The JAK-STAT (signal transducer and activator of transcription) is a signaling pathway activated by extracellular cytokines (Mertens and Darnell, 2007). The levels of STAT1 protein were shown to be increased in both the cytosolic and particulated fractions from the cortex of AD patients compared to healthy subjects (Kitamura et al., 1997). Recently, STAT3 immunoreactivity was shown to be increased in the nucleus of GFAP- and vimentin-immunoreactive astrocytes in the APPswe/PS1dE9 and 3xTg mouse models of AD. Lentiviral expression of suppressor of cytokine signaling protein 3 (SOCS3)—a negative regulator of this pathway, which is upregulated by STAT and switches off the activity of JAK—specifically in astrocytes led not only to a decrease in nuclear STAT3 immunoreactivity but also to a reduction of GFAP immunoreactivity, implicating the JAK/STAT3 pathway in astrocytic reaction (Ben Haim et al., 2015).

Calcium/Calcineurin/NFAT Pathway

The calcium/CN/NFAT pathway links cytosolic calcium levels to gene expression (Crabtree and Schreiber, 2009).

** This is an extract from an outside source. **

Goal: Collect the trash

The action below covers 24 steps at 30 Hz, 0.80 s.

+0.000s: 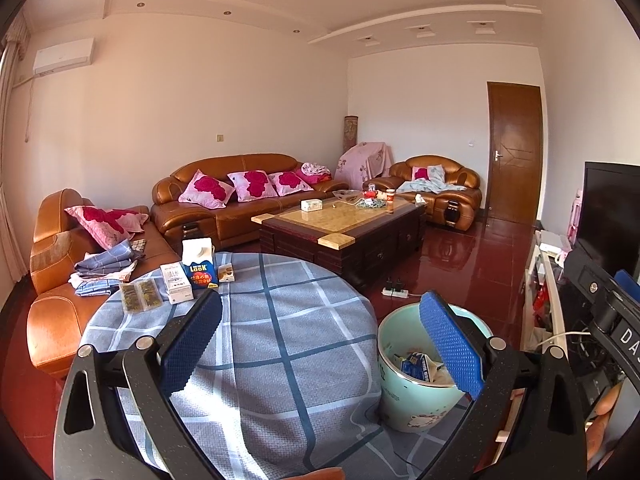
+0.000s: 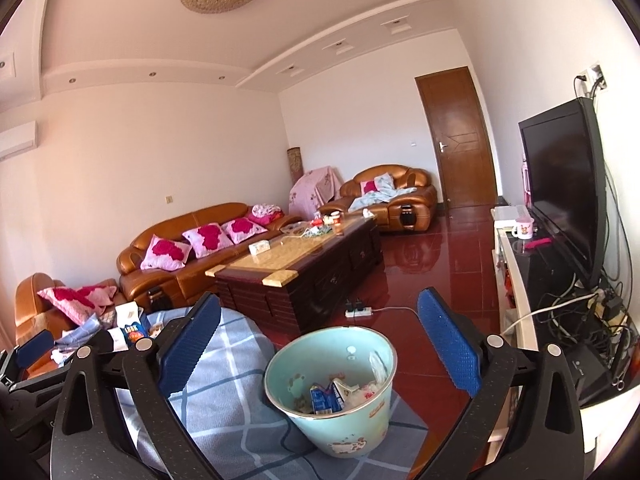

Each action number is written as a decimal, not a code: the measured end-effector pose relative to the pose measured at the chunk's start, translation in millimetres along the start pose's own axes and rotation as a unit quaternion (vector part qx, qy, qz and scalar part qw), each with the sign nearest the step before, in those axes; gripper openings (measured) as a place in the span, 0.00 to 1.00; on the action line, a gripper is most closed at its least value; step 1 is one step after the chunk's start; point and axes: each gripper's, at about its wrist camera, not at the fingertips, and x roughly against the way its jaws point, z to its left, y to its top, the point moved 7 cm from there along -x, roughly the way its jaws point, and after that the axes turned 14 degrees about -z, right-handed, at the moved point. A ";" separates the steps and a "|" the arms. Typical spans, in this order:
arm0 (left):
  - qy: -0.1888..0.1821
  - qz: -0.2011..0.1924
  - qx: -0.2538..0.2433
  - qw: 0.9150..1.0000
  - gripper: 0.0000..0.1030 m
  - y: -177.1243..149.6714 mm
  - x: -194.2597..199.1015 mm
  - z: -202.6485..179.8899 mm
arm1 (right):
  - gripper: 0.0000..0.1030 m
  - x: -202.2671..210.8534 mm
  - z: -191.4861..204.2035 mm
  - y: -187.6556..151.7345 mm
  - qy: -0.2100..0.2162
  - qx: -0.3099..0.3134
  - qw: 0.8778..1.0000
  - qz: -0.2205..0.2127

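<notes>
A pale green trash bin (image 1: 412, 400) stands on the floor right of a round table with a blue checked cloth (image 1: 272, 344); it holds a blue carton and crumpled wrappers (image 2: 332, 394). At the table's far left edge lie a blue "Look" box (image 1: 203, 274), a white box (image 1: 176, 282), a small cookie box (image 1: 226, 272), a white carton (image 1: 197, 250) and two flat snack packets (image 1: 140, 296). My left gripper (image 1: 320, 336) is open and empty above the table. My right gripper (image 2: 320, 336) is open and empty above the bin (image 2: 340, 416).
A dark wooden coffee table (image 1: 344, 232) with clutter stands behind. Orange leather sofas (image 1: 240, 196) line the left and back. A power strip (image 1: 394, 291) lies on the red floor. A TV (image 2: 560, 192) on a cabinet with cables is at the right.
</notes>
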 end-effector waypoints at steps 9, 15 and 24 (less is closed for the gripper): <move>0.000 -0.005 -0.002 1.000 0.94 1.3 2.2 -1.2 | 0.95 -1.5 -0.1 -2.1 -0.001 0.007 1.000 0.004; 0.002 -0.002 -0.005 1.000 0.94 -0.2 -0.1 -1.9 | 0.95 -3.8 -0.8 -6.7 -0.004 0.004 1.000 0.014; 0.001 -0.002 -0.004 1.000 0.94 -0.7 0.1 -2.2 | 0.95 -4.9 -2.0 -9.4 -0.005 0.004 1.000 0.016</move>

CN has been reported to play a central role in AD pathophysiology both in neuronal and astrocytic phenotypes. In neurons, CN excessive activation has deleterious consequences, both functional and morphological. Soluble Aβ oligomers bind to NMDA receptors and increase cytosolic calcium, leading to CN activation and enhanced long term depression (LTD), which contributes to memory impairment. The morphological substrate of CN overactivation is the triad of synaptic loss, dystrophic neurites, and neuron loss (Wu et al., 2010). Inhibiting CN/NFAT pathway in APP/PS1 mice, either by treatment with the CN inhibitor immunosuppressant drug tacrolimus (also called FK-506; Rozkalne et al., 2011) or through the viral-mediated neuronal expression of the specific inhibitor peptide VIVIT, restored this phenotype (Hudry et al., 2012).

Soluble Aβ oligomers also determine a cytosolic calcium overload and CN activation in astrocytes in vitro, which leads to an overexpression of GFAP and, subsequently, a reactive phenotype characterized by the release of inflammatory cytokines and the down-regulation of the glutamate transporter GLT-1/EAAT2 (Norris et al., 2005; Abdul et al., 2009). In vivo studies also support CN overactivation in astrocytes. Resting calcium level and frequency and synchrony of calcium transients are increased in reactive astrocytes from APP/PS1 mice (Kuchibhotla et al., 2009; Delekate et al., 2014). CN immunoreactivity is increased in hippocampal astrocytes of aged wild-type mice and APP/PS1 mice (Norris et al., 2005). A high activity proteolytic fragment of CN with 45–48 KDa molecular weight range is highly expressed by astrocytes surrounding plaques in human postmortem brain sections (Pleiss et al., 2016). In the human AD hippocampus, CN-Aα and NFAT3 have been shown to increasingly translocate to the astrocyte nucleus as the disease advances, whereas NFAT1 has been shown to translocate to the nucleus mainly in the stage of mild cognitive impairment (Abdul et al., 2009). Inhibition of CN/NFAT pathway in hippocampal astrocytes through the selective viral-mediated expression of VIVIT in astrocytes improved cognitive and synaptic function, reduced glial activation, lowered Aβ levels, increased GLT-1 expression, and reduced glutamate-mediated neuronal excitotoxicity in plaque-bearing AD mice (Furman et al., 2012; Sompol et al., 2017).

NFκB Pathway

The NFκB pathway is activated by membrane receptor signals from Toll-like receptors, TNFα receptor, T-cell receptor and B-cell receptor. Among NFκB target genes are cytokines (Il-1, IL-6, TNFα, COX-2), complement proteins (i.e., C3), major histocompatibility complex (MHC) class 1 and 2, β-2 microglobulin and APOE (Hayden et al., 2006). Of note, complement fraction C3 has been proposed as a specific marker of a subtype of reactive GFAP-positive astrocytes that are neurotoxic (so-called A1 astrocytes; Liddelow et al., 2017).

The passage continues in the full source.